> _WHAT THIS TASK INVOLVES_
With the exception of the pictures, write out the data below precisely.

========================

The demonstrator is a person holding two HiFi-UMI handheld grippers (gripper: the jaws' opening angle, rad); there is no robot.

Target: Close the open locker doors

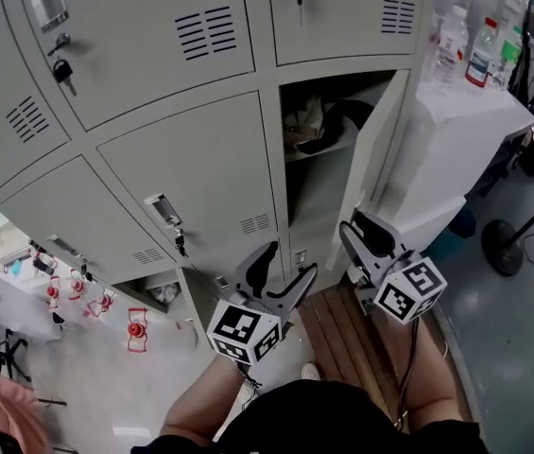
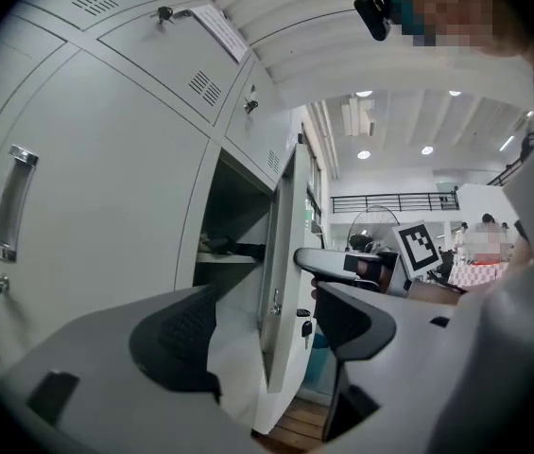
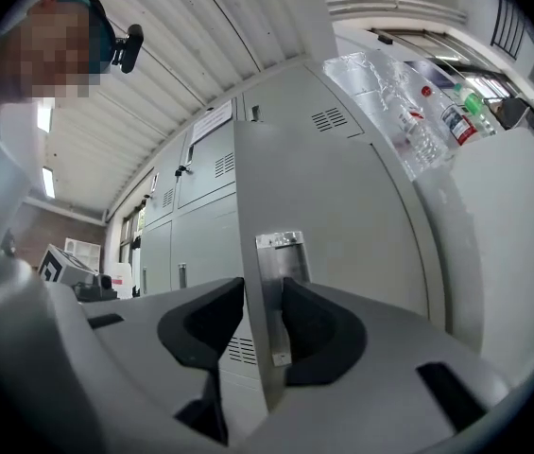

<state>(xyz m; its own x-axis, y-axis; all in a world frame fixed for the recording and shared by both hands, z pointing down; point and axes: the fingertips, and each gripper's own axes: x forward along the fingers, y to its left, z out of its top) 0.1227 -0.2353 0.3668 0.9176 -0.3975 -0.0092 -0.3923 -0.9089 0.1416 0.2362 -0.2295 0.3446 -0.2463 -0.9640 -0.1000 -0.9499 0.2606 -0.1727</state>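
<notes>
A hall with a ribbed white ceiling [image 2: 380, 74] and round lights fills the upper part of the left gripper view. In the head view the floor [image 1: 522, 329] is grey-blue at lower right and paler at lower left, with a slatted wooden board [image 1: 342, 334] at lower centre.

Grey steel lockers [image 1: 181, 159] fill the upper left and centre, most shut, with vents, recessed handles and hanging keys. A white cabinet [image 1: 456, 149] stands against them at upper right, with bottles [image 1: 451, 41] on top.

The door [image 1: 372, 159] is centre right, swung out and almost edge-on. It is plain pale grey, with a vent and a metal lock plate on its face [image 3: 342, 235]. Beside it the compartment [image 1: 316, 192] gapes, with dark things on its shelf.

The right gripper [image 1: 361, 235] has its pads [image 3: 318, 329] clamped on the door's free edge, at the lock plate. The left gripper [image 1: 290, 263] sits lower centre, jaws apart and empty, with the door beyond them [image 2: 285, 253].
</notes>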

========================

> _TASK RESPONSE_
The demonstrator is a person holding two HiFi-UMI handheld grippers (gripper: the jaws' opening angle, rad); there is no robot.

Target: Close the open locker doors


<state>(xyz m; its own x-axis, y-axis; all in a world frame fixed for the recording and shared by both hands, z pointing down; point and axes: the fingertips, and each gripper's own axes: x forward along the fingers, y to its left, z out of its top) 0.1227 -0.2353 0.3668 0.9176 -0.3975 -0.0092 -0.3923 -0.9089 0.1416 0.2362 -0.2295 0.3446 -0.2463 -0.9640 -0.1000 -0.9499 0.2606 -0.1727</state>
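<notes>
A hall with a ribbed white ceiling [image 2: 380, 74] and round lights fills the upper part of the left gripper view. In the head view the floor [image 1: 522, 329] is grey-blue at lower right and paler at lower left, with a slatted wooden board [image 1: 342, 334] at lower centre.

Grey steel lockers [image 1: 181, 159] fill the upper left and centre, most shut, with vents, recessed handles and hanging keys. A white cabinet [image 1: 456, 149] stands against them at upper right, with bottles [image 1: 451, 41] on top.

The door [image 1: 372, 159] is centre right, swung out and almost edge-on. It is plain pale grey, with a vent and a metal lock plate on its face [image 3: 342, 235]. Beside it the compartment [image 1: 316, 192] gapes, with dark things on its shelf.

The right gripper [image 1: 361, 235] has its pads [image 3: 318, 329] clamped on the door's free edge, at the lock plate. The left gripper [image 1: 290, 263] sits lower centre, jaws apart and empty, with the door beyond them [image 2: 285, 253].
</notes>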

No more work remains for this exercise.